I was sitting in the vintage common room of a lovely fellow Straddler I had met on a few different occasions. She shared a rambling, ancient house with several other people in downtown Los Angeles, and though I’m several years out of college, I still appreciate the low-key, hippyish vibe of a co-op. The Straddler had started having a weekly series of hangouts where queers would get together to drink, smoke and talk. Sometimes there were board games, other times there were dance parties.

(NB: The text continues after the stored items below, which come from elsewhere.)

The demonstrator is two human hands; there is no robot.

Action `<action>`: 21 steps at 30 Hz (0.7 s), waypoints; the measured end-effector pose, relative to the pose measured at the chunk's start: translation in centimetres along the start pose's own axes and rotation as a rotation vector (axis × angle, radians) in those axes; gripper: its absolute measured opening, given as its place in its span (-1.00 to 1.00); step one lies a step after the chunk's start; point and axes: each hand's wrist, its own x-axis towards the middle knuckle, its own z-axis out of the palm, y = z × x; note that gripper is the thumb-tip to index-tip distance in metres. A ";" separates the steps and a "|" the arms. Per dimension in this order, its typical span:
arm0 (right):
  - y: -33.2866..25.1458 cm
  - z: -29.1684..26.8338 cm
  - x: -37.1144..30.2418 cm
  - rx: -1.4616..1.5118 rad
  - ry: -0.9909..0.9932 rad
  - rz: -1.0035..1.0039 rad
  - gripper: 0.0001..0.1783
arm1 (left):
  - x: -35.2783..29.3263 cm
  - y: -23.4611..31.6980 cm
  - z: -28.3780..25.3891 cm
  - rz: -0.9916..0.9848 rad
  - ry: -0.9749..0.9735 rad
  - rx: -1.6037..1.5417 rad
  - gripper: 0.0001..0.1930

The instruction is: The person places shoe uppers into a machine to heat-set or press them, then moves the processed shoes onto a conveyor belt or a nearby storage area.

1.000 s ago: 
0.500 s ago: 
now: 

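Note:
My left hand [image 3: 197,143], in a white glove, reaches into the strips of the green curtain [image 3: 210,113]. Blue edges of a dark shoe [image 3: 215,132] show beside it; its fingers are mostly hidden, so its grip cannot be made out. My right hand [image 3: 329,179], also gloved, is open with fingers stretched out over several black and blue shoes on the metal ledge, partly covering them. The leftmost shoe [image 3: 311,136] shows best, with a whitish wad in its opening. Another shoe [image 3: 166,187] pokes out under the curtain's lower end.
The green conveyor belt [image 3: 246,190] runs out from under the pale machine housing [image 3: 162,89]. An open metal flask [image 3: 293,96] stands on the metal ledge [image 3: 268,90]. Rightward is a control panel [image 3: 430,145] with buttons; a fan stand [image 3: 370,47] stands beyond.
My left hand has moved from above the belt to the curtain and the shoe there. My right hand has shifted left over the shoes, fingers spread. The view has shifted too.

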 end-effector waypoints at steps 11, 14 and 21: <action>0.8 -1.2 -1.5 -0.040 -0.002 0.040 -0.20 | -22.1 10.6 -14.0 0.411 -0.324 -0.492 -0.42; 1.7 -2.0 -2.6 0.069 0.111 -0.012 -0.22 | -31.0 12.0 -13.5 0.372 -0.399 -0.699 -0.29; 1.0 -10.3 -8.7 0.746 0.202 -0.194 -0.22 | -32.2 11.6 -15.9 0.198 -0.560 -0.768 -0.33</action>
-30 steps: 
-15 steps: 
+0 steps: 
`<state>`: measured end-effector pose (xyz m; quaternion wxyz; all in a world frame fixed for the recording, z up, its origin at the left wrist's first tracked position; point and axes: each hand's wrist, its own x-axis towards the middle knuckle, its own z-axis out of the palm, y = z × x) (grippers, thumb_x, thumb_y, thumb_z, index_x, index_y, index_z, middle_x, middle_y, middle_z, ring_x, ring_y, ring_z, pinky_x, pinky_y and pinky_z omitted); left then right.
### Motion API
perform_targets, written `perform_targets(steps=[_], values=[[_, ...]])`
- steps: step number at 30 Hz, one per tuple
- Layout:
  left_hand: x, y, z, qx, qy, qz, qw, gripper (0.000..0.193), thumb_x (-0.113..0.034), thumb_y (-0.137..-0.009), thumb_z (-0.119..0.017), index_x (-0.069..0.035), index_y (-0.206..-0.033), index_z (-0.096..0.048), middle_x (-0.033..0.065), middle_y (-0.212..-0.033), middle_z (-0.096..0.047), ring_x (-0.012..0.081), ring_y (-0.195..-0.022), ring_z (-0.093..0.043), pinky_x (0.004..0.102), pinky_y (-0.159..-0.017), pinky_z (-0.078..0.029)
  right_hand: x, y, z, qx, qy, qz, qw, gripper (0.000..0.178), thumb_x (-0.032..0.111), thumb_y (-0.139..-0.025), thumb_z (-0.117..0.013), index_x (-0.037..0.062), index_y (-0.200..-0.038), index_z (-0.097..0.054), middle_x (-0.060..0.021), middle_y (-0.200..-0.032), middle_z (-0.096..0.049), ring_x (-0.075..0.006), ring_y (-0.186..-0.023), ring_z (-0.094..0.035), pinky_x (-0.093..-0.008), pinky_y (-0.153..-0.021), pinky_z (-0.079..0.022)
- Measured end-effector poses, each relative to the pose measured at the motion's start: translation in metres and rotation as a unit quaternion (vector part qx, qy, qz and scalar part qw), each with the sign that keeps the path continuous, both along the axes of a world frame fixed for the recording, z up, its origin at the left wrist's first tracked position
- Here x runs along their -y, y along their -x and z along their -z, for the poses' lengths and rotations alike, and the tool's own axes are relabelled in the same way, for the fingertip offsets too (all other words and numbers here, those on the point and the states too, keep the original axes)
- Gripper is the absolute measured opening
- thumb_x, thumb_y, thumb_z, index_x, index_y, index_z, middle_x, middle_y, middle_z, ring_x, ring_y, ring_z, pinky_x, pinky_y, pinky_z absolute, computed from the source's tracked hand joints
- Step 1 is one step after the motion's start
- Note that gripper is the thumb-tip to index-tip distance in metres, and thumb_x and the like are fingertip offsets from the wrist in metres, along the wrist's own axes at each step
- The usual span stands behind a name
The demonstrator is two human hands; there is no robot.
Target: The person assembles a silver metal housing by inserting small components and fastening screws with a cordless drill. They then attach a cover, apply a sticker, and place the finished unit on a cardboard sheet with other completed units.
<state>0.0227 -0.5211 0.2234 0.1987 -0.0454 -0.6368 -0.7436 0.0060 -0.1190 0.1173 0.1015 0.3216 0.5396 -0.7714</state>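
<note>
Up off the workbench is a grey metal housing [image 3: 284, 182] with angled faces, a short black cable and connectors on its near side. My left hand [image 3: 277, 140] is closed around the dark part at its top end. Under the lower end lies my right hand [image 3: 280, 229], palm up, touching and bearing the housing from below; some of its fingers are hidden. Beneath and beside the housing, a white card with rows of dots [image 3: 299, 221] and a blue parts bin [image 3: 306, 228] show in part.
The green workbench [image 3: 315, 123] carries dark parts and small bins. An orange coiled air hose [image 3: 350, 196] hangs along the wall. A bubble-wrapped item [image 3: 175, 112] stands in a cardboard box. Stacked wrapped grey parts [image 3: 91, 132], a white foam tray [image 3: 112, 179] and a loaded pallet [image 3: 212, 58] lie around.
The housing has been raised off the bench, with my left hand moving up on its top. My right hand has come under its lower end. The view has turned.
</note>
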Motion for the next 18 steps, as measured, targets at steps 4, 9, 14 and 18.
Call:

But back to my epiphany. As I exhaled, it struck me that my queerness and my love of marijuana were connected. Not just connected but woven together, like the ninth grade hemp bracelet that got me sent to detention. At the time, it seemed like a major violation of my First Amendment rights (as most things seem to a 14-year-old girl). I mean, I was just wearing the bracelet. There were girls in my grade who smoked theirs!

hempbracelet
Via img0.etsystatic.com

One girl in particular, who I’ll call Missy, didn’t just smoke her hemp bracelet. She smoked lawn grass and tree bark; she even smoked oregano one time, which she claimed gave her a “wicked high.” She had greasy hair and Doc Martens, which immediately meant she was the coolest person I knew. She was also my first girl kiss, and couched in the pretense of a dare, she pressed her teeth against mine. It was quick, clumsy and tasted like smoke and rebellion.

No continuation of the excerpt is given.